5 posts in this topic

  • Member: Seasoned Veteran

1936 Norfolk and 1878 7TF Morgan.


I am quite excited about yesterday's trade. After much debate I decided that I needed to start trading my duplicates and un-needed coins for others that I wanted or needed to start completing sets.


The problem with that decision is that some of the raw coins and silver came from my Grandfather's and my Father's collection and they are both deceased.

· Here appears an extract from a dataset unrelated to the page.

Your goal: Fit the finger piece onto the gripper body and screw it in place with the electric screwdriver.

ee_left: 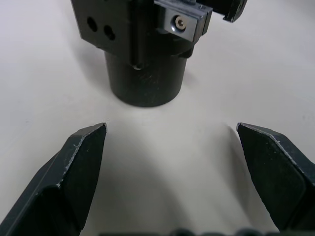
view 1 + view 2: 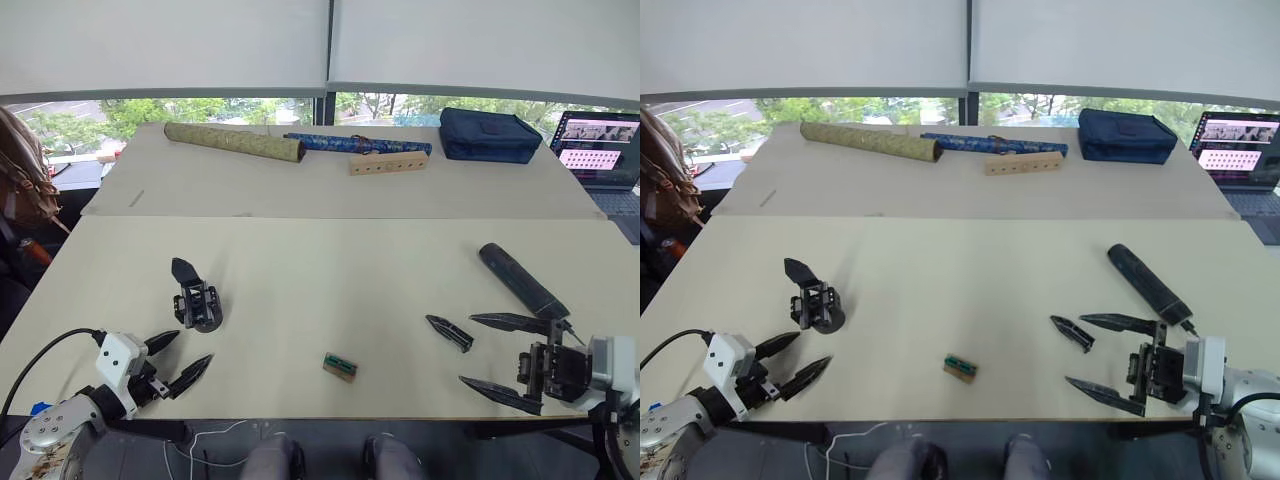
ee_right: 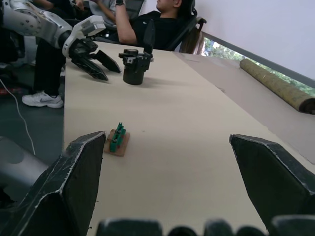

So, my first trade came from my Grandfather's collection yesterday. After digging through one of my giant pelican cases that houses the collection that is not in the safe or bank, I tripped across a small hoard of silver dimes and quarters. (Most of them 1964). There were a few key dates as the 41 on the quarters but they wouldn't come close to a grade so that was that.


Put them in viles and drove down to see Roger, one of my local guys who buys raw silver. After counting out the face value of the silver, and it just happened that silver was at an all time high, I ended up with $1,100 in silver with a face value of roughly $75.00.


Not a bad trade up, me thinks, to use pirate speak. Arrrr! Matey!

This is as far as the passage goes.